§ ASSIGNMENT
A word-for-word copy of the data, with no images, is the required answer.

§ DATASET CONTENT
□ □ □

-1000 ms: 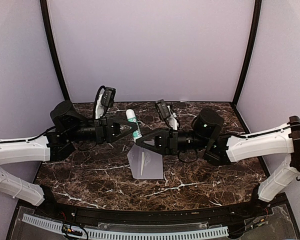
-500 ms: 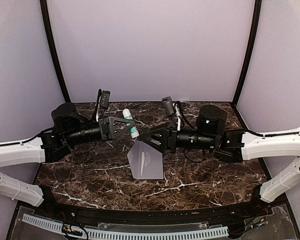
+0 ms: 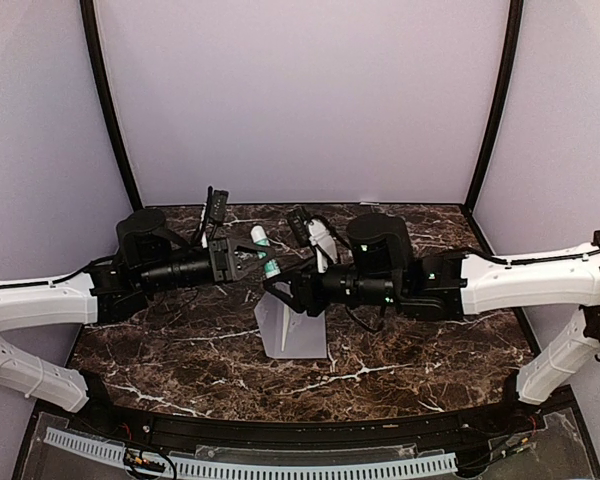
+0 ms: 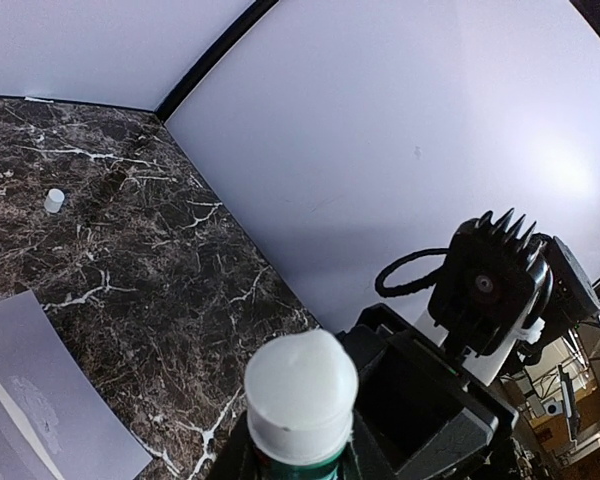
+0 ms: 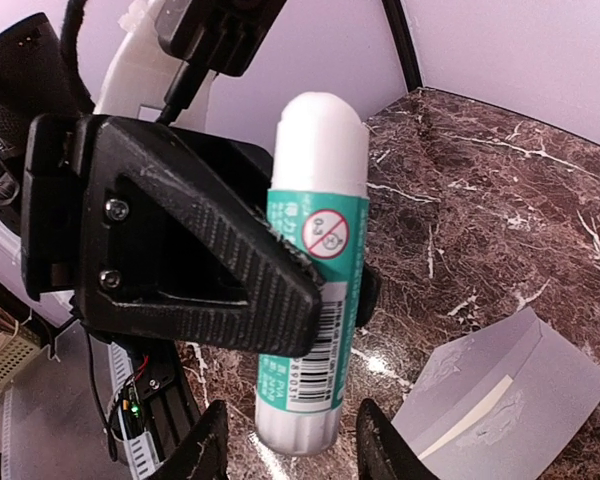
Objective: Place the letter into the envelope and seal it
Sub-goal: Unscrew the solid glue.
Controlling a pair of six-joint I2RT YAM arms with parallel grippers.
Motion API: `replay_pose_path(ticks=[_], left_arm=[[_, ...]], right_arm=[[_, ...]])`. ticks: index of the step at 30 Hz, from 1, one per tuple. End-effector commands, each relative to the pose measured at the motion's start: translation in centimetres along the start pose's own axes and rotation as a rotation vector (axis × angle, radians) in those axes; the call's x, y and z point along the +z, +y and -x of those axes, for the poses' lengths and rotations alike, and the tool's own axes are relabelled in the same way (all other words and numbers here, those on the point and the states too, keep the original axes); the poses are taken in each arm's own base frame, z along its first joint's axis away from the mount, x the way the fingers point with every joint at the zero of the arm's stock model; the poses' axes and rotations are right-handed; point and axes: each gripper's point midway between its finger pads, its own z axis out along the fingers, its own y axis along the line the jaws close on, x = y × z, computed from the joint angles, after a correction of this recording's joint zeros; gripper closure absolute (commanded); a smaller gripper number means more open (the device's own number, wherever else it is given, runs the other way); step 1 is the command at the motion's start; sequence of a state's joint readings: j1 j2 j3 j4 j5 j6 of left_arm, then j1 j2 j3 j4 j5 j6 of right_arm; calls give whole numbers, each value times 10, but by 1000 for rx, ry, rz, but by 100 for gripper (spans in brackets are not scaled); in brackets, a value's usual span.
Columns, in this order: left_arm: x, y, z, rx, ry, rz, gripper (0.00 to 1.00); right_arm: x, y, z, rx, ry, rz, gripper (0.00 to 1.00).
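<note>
Because your left gripper [image 3: 255, 258] pinches the glue stick [image 5: 315, 250] mid-body while your right gripper [image 5: 292, 445] straddles its base with jaws apart, holding nothing, an off-centre squeeze could twist it loose onto the envelope [image 3: 295, 330], lying flat just below centre of the top view, pale grey, patchily smeared.

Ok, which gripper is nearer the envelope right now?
Right. The right gripper hangs over the envelope's far edge; the left gripper sits farther back and left, clamped on the glue stick.
</note>
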State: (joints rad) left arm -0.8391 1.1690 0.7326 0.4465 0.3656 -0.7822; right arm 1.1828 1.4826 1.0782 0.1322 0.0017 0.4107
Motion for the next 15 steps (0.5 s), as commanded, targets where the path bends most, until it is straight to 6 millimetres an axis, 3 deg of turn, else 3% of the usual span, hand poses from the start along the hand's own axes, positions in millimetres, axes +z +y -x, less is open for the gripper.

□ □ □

§ OUTPUT FOR THIS TASK
-1000 ms: 
-500 ms: 
+0 ms: 
+0 ms: 
+0 ms: 
Objective: Place the letter into the envelope and seal it
Sub-goal: Unscrew the solid glue.
Controlling a pair of six-joint I2RT YAM arms with parallel grippers.
Motion API: `replay_pose_path(ticks=[_], left_arm=[[_, ...]], right_arm=[[_, ...]])`. ticks: index of the step at 30 Hz, from 1, one per tuple. End-effector commands, each relative to the pose measured at the motion's start: translation in centimetres along the start pose's own axes and rotation as a rotation vector (axis × angle, radians) in those axes; the call's x, y and z point along the +z, +y and -x of those axes, for the poses' lengths and rotations alike, and the tool's own axes are relabelled in the same way (all other words and numbers here, those on the point and the states too, keep the original axes); the poses are taken in each arm's own base frame, z along its first joint's axis away from the mount, x the way the fingers point with every joint at the zero of the arm's stock model; the poses' axes and rotations are right-handed; point and axes: each gripper's point midway between its finger pads, its own z axis out along the fingers, its own y axis along the line the jaws close on, x = y × z, computed from the joint angles, after a correction of this recording's joint zeros; gripper closure absolute (commanded); a smaller gripper number means more open (the device's own number, wherever else it is given, runs the other way); step 1 is the command at the motion's start; sequence of a state's joint readings: j1 j2 j3 j4 j5 j6 of left_arm, then j1 j2 j3 j4 j5 j6 of right_arm; calls give whole numbers, each value times 10, but by 1000 for rx, ry, rz, but by 100 for gripper (spans in brackets are not scaled); in brackets, a value's usual span.
Columns, in this order: left_arm: x, y, z, rx, ry, rz, gripper (0.00 to 1.00); right_arm: x, y, z, rx, ry, rz, gripper (0.00 to 1.00).
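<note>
Because your left gripper [image 3: 255, 258] pinches the glue stick [image 5: 315, 250] mid-body while your right gripper [image 5: 292, 445] straddles its base with jaws apart, holding nothing, an off-centre squeeze could twist it loose onto the envelope [image 3: 295, 330], lying flat just below centre of the top view, pale grey, patchily smeared.

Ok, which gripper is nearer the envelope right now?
Right. The right gripper hangs over the envelope's far edge; the left gripper sits farther back and left, clamped on the glue stick.
</note>
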State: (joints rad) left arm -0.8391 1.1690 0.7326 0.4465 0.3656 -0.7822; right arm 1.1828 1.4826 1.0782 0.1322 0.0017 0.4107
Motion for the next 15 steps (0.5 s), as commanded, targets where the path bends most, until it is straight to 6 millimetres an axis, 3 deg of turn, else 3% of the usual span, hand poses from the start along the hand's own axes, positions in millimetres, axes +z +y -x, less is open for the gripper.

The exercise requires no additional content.